Tax Talk – Main Residence Tax Relief

Tax Talk is a series of articles brought to you by FSL’s own Tax specialist, Alex Ranahan.

A couple of weeks ago, a piece in Taxation magazine got me thinking.  It was about the tax relief for selling your main home (the tax technical name is Principal Private Residence relief or PPR relief) and how that relief may be adversely affected by our new age of working from home.  This interested me a great deal more than usual as I have recently bought my first home and am home-working.  Obviously, I don’t expect to sell up for a while – but it never hurts to give these things due consideration.

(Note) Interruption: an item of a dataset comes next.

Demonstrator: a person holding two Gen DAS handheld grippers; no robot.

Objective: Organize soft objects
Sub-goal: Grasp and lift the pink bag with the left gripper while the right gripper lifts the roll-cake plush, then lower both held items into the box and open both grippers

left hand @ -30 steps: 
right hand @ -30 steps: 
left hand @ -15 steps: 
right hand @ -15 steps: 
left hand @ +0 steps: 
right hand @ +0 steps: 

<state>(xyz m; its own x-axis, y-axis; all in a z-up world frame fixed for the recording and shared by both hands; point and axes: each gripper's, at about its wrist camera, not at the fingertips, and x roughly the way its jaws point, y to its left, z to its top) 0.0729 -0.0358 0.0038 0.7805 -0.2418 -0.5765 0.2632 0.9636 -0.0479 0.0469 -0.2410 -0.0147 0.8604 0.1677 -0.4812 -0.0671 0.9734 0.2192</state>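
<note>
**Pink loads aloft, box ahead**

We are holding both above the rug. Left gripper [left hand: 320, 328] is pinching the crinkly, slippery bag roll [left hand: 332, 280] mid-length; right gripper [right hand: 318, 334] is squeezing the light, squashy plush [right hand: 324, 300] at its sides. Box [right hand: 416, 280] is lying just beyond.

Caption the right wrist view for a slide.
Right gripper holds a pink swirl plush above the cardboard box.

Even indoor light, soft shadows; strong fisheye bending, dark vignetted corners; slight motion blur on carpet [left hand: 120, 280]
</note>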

A recent issue of Taxation magazine contained a discussion about the way that setting up an office room for home-working might inadvertently lead to a future tax bill when you sell your home.  There is a longstanding law that when you sell your main or only home, you do not have to pay Capital Gains Tax (CGT) on any profit.  This relief is so common that many people would not even consider the tax consequences of selling their home.

However, some restrictions to this relief exist in order to ensure that it is not a straightforward exemption to tax on the sale of any residential property at all.  For example, the sale of a holiday home or a property which is let out would be charged to CGT.  One little known restriction is that where part of the home is used exclusively for business purposes, a proportional part of the profit on sale is not given main residence relief and is subject to CGT.  This often affects GPs and dentists who use a room in the home exclusively for surgery.  However, this restriction could also affect those of us who frequently or wholly work from home rather than in the office.

The rule is very clear:  The restriction will only apply where the part of the home “is used exclusively for the purpose of a trade or business, or of a profession or vocation” (TCGA 1992, s.224 or consult the HMRC manual CG64663).  That is, the room in the home must be used exclusively for work purposes with no personal use.

The Taxation discussion suggests that personal furniture, equipment and other belongings should be kept in the home office, and one should use the room for personal use as well as work use.  As CG64663 above states, “occasional and very minor residential use should be disregarded”, so one should ensure that the room is clearly set up and used for personal reasons as well as business reasons.

Of course, this is not to say that HMRC can see what you do in your home at every moment, nor is it to say that you should reorganise your home simply in order to avoid tax.  Personally, I sometimes try to avoid using the room I’m in now outside work hours as it helps my mental health to compartmentalise, but I do have my personal computer in here too for frequent use.  The point is simply to make you aware that this is a restriction that exists and that you should be mindful of a potential consequence of setting up a room in your home exclusively for work purposes.

As pointed out by the correspondent Sam Wightman @ Jerroms in that Taxation piece, were HMRC to try restricting relief to people when there was no alternative, or when they were forced to work from home, there would be strong opposition and it would be unlikely to be enacted.  One-third of the British workforce worked from home during the height of COVID-19 restrictions, and of course we are currently seeing huge numbers of property sales and skyrocketing house prices.  Would the Government impose a tax bill on those who sold their home during a pandemic or its immediate aftermath, when they were forced to work from home?

Few openly suggest abolishing main residence relief altogether.  The relief has existed since CGT was first introduced in 1965 and it has persisted through governing parties of all stripes.  We know from the Office of Tax Simplification’s second report on CGT that in 2018/19, around 85,000 of the 150,000 individuals who disposed of a residential property actually paid CGT on it, and only 9,000 of those got partial relief.  Huge numbers of taxpayers benefit from the relief every year.

HMRC’s estimate of the CGT it missed out on in 2020/21 thanks to this relief was £28 billion.  For reference, their report of CGT paid on residential property sales was £1 billion in 2020/21 while the Health & Social Care Levy and dividend tax rise starting in April are together expected to bring in around £12 billion per year.

If the preceding two paragraphs of statistics have made your eyes glaze over then I’ll summarise.  Only a very small proportion of residential property sales currently require a calculation of partial CGT liability, because the rest is covered by main residence relief.  The majority of sales are not charged to CGT at all.  To penalise those who work from home for the sake of whatever proportion of the property their ‘home office’ takes up, out of the total capital gain, would be a nightmare both for the taxpayer to calculate and for HMRC to administrate.

The extension of the tax relief on expenses for working from home was a welcome respite during a difficult period, although personally I do think that much of the promotional legwork had to be done by social media and influencers like Martin Lewis.  Now we have an area of potential confusion, even conflict, between taxpayers and the tax authorities.  I hope HMRC and lawmakers issue guidance on this issue soon to make the position clear for taxpayers and catch up with modern ways of working.

Please remember, this is not financial or tax advice.  Please consult a qualified adviser for further details.